A session is one user’s working copy of a dataset, isolated from everyone else. Sessions live on the Playground home page (/playground).
StateWhat it means
preparingAntidote is materialising the working copy. Progress streams.
readyThe Playground editor is open and editable.
cancelledYou cancelled preparation; the session is gone.
failedPreparation errored. Retry from the home page.
idleNo edits for a while; eligible for auto‑cleanup.
Each session has its own isolated workspace so multiple teammates can explore the same dataset in parallel without stepping on each other.

Creating a session

1

Pick a source

From /playground click New session. Pick one of:
  • An existing dataset (whole, or filtered).
  • A new upload (zip / folder).
  • A pull from HuggingFace, Kaggle, or S3.
2

Wait for preparation

The session shows a streamed progress bar.

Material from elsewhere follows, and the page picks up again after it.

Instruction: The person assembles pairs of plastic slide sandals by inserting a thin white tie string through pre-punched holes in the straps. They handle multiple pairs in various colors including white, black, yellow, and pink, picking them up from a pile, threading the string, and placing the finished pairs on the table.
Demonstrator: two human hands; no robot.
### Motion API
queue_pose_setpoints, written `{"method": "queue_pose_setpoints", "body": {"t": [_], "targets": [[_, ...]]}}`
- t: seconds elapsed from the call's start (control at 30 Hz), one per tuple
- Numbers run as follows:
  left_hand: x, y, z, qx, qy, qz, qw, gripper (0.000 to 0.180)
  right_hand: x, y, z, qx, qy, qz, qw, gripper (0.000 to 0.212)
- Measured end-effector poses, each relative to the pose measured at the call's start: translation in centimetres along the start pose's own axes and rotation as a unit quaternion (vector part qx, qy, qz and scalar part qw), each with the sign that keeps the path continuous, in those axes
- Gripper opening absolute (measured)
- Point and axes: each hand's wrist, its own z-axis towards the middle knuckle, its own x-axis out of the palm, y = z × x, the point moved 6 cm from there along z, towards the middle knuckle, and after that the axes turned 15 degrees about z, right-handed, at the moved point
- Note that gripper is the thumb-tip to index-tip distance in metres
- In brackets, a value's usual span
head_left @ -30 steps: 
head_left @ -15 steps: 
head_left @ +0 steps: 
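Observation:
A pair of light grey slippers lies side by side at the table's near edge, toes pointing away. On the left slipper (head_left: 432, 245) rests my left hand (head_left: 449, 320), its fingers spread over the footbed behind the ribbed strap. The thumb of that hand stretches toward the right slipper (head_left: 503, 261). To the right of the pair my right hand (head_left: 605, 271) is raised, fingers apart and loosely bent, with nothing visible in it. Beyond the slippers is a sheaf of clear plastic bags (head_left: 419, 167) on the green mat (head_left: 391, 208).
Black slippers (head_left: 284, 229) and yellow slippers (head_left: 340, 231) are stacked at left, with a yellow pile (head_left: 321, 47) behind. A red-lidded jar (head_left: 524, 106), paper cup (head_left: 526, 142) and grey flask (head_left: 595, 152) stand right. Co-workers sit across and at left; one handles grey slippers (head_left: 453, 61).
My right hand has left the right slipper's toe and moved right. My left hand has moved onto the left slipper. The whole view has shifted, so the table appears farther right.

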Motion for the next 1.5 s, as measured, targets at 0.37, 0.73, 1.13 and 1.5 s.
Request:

You can cancel from the session card.
3

Open the editor

Once ready, the Playground opens with the data table, filters, and the analysis panels.

What the editor gives you

PaneWhat you can do
Data tablePaginate, sort, filter, inline‑edit cells. Multi‑select supports bulk label flips.
FiltersBy class, split, file size, metadata field.
Embedding viewRun an embedding pass and view a 2D projection. Lasso‑select points to filter the table.
Bias previewLightweight version of the bias engine. Directional, not authoritative.
DistributionsClass balance, file size, aspect ratio, token length, missing value counts.
SplitsPropose stratified / random / group splits and visualize the result before committing.
The bias preview and embedding view are directional, they’re meant to point you at problems, not replace a full scan. Treat them like a sanity check.

Saving your work

You have three ways to commit changes:
ActionWhat it does
Publish as datasetCreates a new named dataset from the working copy.
Export CSVDownloads the edited manifest. You can re‑import it later.
Update cellsCommits edits back to a source dataset’s branch.
Published datasets get a lineage edge playground_session linking them to the session they came from, so auditors can trace any hand‑edited samples back to who edited them.

Common workflows

  1. Create a session against the dataset, no subsetting.
  2. Open the embedding view; look for tight unexpected clusters.
  3. Skim the distributions panel for class imbalance or weird size outliers.
  4. Close the session; no need to publish.
  1. Filter the table to the class you want to clean.
  2. Use multi‑select + bulk label flip on visually mislabeled samples.
  3. Publish as a new branch on the original dataset.
  4. Train a quick model on the cured branch as an A/B test.
  1. Open the splits panel and choose stratified by class.
  2. Eyeball the proposed sizes per class.
  3. Adjust the random seed if a class is too small in a split.
  4. Update cells to commit the split column back to the dataset’s branch.

Sessions and cleanup

  • Long‑idle sessions time out and are cleaned up automatically. The exact threshold is set on your tenant (typically 24h of inactivity).
  • You can rename, cancel, retry, or delete any session from the Playground home page.
  • Deleting a session does not affect the dataset it was sourced from.